As colonizers, including “Venders of Tea,” debated what to do next following the Boston Tea Party, they did not immediately cease advertising, buying, selling, and drinking tea.  Following strategies that they adopted in response to the Stamp Act and the Townshend Acts, they eventually devised nonimportation and consumption agreements.  Loyalists like Peter Oliver accused patriots, especially women, of cheating on those agreements.  Such indiscretions would have been a continuation of the flexibility toward tea exhibited in newspaper advertisements published in the days immediately after the Boston Tea Party.

December 20

What was advertised in a colonial American newspaper 250 years ago today?

Boston Evening-Post (December 20, 1773).

“The above Teas were imported before any of the East-India Company’s Tea arrived, or it was known they would send any on their own Account.”

Cyrus Baldwin hoped to sell the “Choice Bohea and Souchong Teas” that he stocked at his shop in Boston while he still had a chance.  Tea had become a lightning rod for political discourse throughout the fall of 1773, thanks to the Tea Act and the arrival of ships carrying tea on behalf of the East India Company.  That discourse erupted into a protest that involved the destruction of the tea on those ships when colonizers disguised as Indians tossed the tea into the harbor, an event now known as the Boston Tea Party.  That put Baldwin in a difficult position, especially as discussions about boycotting tea occurred at the town meeting.  When he advertised bohea, souchong, and hyson tea in the December 20 edition of the Boston Evening-Post, just four days after the East India Company’s tea went into the harbor, Baldwin appended a nota bene to inform prospective customers and the general public that “[t]he above Teas were imported before any of the East-India Company’s Tea arrived, or it was known they would send any on their own Account.”  Baldwin justified selling the tea he already stocked.  He also sought to give consumers a reasonable justification for purchasing his tea before the situation became any more volatile and they faced condemnation from the community.

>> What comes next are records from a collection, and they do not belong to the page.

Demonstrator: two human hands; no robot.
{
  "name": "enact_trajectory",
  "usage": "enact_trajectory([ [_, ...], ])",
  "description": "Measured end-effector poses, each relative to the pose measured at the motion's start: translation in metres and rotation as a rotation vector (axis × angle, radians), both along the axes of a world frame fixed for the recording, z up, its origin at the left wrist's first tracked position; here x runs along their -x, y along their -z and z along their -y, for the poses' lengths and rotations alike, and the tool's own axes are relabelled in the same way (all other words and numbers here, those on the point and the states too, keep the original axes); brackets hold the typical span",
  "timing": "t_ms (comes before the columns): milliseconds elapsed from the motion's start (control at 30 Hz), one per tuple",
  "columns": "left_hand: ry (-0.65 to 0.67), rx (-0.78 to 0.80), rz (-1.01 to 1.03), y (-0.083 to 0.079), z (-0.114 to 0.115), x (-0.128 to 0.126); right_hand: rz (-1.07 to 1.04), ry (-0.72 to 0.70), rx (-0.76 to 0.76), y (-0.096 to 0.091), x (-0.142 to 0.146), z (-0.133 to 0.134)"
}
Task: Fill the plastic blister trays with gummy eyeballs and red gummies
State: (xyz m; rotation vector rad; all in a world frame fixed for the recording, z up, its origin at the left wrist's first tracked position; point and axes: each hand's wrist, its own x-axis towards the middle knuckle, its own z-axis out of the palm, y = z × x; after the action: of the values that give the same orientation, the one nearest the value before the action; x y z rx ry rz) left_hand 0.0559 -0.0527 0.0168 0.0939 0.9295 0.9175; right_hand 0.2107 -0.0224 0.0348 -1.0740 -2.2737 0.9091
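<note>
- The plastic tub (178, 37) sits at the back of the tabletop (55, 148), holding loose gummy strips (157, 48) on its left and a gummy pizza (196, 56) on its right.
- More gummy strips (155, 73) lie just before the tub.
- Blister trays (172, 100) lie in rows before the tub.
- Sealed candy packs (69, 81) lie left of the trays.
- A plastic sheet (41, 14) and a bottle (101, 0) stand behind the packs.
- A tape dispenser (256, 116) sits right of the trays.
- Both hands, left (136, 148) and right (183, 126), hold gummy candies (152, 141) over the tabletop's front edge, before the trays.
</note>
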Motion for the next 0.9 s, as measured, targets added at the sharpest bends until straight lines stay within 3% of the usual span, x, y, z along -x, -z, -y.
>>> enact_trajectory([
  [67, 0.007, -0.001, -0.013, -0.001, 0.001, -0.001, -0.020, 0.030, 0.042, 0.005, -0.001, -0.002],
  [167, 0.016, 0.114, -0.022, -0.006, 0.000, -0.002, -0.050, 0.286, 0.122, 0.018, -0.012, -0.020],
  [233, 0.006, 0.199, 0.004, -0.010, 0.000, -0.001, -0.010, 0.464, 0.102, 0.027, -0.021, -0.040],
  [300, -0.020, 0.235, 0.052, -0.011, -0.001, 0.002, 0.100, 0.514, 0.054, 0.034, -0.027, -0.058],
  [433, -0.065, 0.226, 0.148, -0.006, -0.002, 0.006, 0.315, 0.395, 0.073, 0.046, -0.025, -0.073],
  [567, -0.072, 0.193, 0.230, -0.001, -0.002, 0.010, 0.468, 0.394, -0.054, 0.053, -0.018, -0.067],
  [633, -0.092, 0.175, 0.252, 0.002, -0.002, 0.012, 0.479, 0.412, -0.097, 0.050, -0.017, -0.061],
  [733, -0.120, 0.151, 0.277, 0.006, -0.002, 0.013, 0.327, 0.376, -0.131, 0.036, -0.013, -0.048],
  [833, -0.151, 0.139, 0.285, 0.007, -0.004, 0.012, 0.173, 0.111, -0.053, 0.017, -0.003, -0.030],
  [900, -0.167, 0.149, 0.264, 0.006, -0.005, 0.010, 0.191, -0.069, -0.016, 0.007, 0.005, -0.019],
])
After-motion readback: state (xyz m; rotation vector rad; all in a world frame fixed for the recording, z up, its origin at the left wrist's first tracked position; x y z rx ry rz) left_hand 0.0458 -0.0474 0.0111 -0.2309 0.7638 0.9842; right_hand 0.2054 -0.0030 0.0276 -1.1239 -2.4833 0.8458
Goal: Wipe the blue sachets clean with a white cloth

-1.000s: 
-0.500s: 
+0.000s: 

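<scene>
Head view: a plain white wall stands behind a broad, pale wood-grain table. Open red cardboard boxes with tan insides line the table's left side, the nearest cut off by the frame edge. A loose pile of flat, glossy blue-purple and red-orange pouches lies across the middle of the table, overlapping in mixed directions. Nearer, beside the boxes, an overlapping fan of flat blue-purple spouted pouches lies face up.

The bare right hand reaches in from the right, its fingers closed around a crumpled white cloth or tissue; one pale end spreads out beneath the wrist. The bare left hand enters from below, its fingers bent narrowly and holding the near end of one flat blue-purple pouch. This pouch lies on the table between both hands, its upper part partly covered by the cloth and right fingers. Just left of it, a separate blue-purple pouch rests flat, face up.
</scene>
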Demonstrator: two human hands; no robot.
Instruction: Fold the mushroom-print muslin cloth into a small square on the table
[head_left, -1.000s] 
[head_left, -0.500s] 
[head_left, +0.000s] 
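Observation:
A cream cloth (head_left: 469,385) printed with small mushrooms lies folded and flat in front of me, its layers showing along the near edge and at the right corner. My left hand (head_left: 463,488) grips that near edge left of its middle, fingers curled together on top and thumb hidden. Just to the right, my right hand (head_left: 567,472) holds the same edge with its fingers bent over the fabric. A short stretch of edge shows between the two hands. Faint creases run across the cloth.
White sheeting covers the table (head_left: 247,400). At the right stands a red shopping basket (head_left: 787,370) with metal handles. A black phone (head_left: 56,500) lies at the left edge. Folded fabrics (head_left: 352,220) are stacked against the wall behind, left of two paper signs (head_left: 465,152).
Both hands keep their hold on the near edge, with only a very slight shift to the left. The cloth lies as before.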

Massachusetts Gazette and Boston Post-Boy (December 20, 1773).

Baldwin’s advertisement ran immediately below a “NOTIFICATION” that summarized a meeting “of some of the principal Venders of TEAS in Boston” that took place on Friday, December 17, the day after the protest on the docks.  The same notification ran in all three newspapers published in Boston on Mondays, the Boston Evening-Post, the Boston-Gazette, and the Massachusetts Gazette and Boston Post-Boy.  It reported that “Venders of TEAS” met for the purpose of “consulting and determining in suitable Measures to be adopted, and to cooperate with a great number of respectable Inhabitants of this Province, express’d by a Vote of their late Assembly to suppress the Use of that detested Article.”  They did not, however, reach any conclusions.  Instead, they “agreed that a general and full Meeting should be convened” on December 20 “where it is desired and expected that all the Dealers in, and Venders of Teas will punctually attend.”  That included Baldwin as well as Archibald Cunningham, William Jackson, Samuel Allyne Otis, and Elizabeth Perkins, all of whom advertised tea in the December 20 edition of the Boston Evening-Post, though none of the others included the same sort of disclaimer that Baldwin carefully inserted in his advertisement.  A nota bene warned, “It is earnestly desired, that those concerned would not fail of giving attendance at the Time fix’d.”

The notice in the Massachusetts Gazette and Boston Post-Boy included an additional note: “A common Cause is best supported by a common Association.—The Defence and Maintenance of our Rights and Liberties is the common Cause of every American; and therefore all should unite, Hand in Hand, in one common Association in order to support it.”  Answering the abuses perpetrated by Parliament, this note suggested, did not depend on a uniform response by “Venders of TEAS” alone but rather the support and concerted efforts of consumers to abide by whatever measures colonizers in Boston adopted when they voted at town meetings.  Everyone had a duty to defend American liberties via the choices they made about how they participated in the marketplace.  For the moment, however, Cyrus Baldwin just wanted to sell the tea that he claimed he imported before the crisis commenced.

November 8

What was advertised in a colonial American newspaper 250 years ago today?

Boston Evening-Post (November 8, 1773).

“Ann-Street Advertisements.”

Jonathan Williams, Jr., placed an advertisement for a “Number of the most Fashionable BROAD CLOTHS” and “ENGLISH GOODS in general” in the November 1, 1773, edition of the Boston Evening-Post.  On that day, he ran the same advertisement in the Boston-Gazette.  It appeared again in the Massachusetts Gazette and Boston Weekly News-Letter and the Massachusetts Spy on November 4.  Jeremiah Allen also advertised widely, promoting a “new Supply of Goods in the Hard-Ware Branch” in the same newspapers.  Archibald Cunningham did the same, inserting advertisements for wine, tea, and groceries in all of those newspapers.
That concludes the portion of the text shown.